_Problem_
In the material below, find the line that contains "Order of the" and the line that contains "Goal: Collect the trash", then write out exactly those two lines and everything between them.

________________________________________

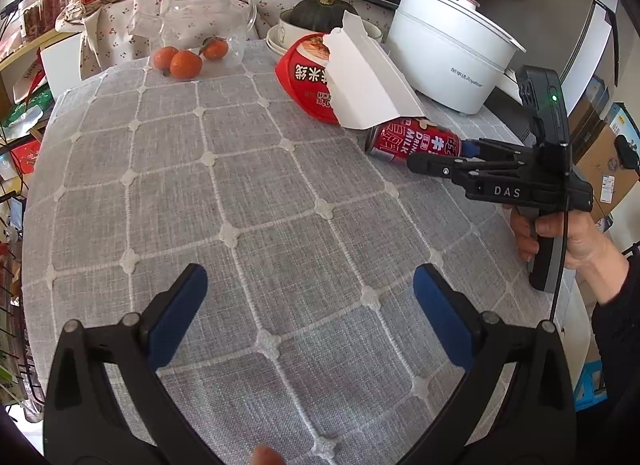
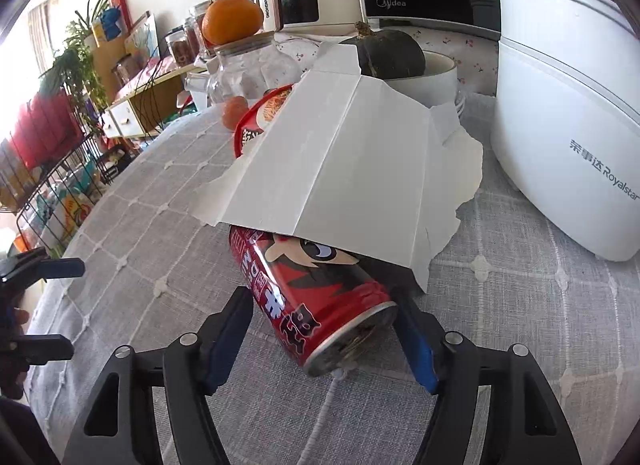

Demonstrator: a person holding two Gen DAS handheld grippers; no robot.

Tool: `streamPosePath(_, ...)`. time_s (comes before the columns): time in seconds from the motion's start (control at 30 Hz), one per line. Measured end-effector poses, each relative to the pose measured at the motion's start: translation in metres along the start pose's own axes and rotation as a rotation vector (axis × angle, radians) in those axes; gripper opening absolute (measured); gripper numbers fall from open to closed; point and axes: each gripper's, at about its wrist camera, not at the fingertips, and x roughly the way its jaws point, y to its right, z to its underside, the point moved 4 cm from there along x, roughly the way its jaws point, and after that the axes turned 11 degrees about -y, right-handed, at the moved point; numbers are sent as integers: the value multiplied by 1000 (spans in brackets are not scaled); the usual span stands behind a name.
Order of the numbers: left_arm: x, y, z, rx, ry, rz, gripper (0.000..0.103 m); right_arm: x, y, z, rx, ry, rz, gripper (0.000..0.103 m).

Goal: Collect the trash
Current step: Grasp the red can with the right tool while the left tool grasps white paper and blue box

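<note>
Right gripper [image 2: 324,335] spread wide, pads straddling red milk can [image 2: 316,297], not yet clamped. Can on its side on tablecloth [image 2: 160,265], far end under torn white carton [image 2: 340,169]. Advise: centre, close squarely, draw out low. Left gripper [image 1: 310,313] spread, holding nothing.

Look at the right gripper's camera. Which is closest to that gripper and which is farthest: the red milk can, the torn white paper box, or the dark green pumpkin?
1. Red milk can: nearest, lying on its side between the right gripper fingers.
2. Torn white paper box: just behind, draped over the can's far end.
3. Dark green pumpkin: farthest, sitting in a white bowl at the back of the table.
</note>
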Motion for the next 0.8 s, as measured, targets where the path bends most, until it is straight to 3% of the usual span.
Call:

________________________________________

_Your response_
Order of the numbers: left_arm: x, y, z, rx, ry, rz, gripper (0.000..0.103 m); right_arm: x, y, z, rx, ry, rz, gripper (0.000..0.103 m).

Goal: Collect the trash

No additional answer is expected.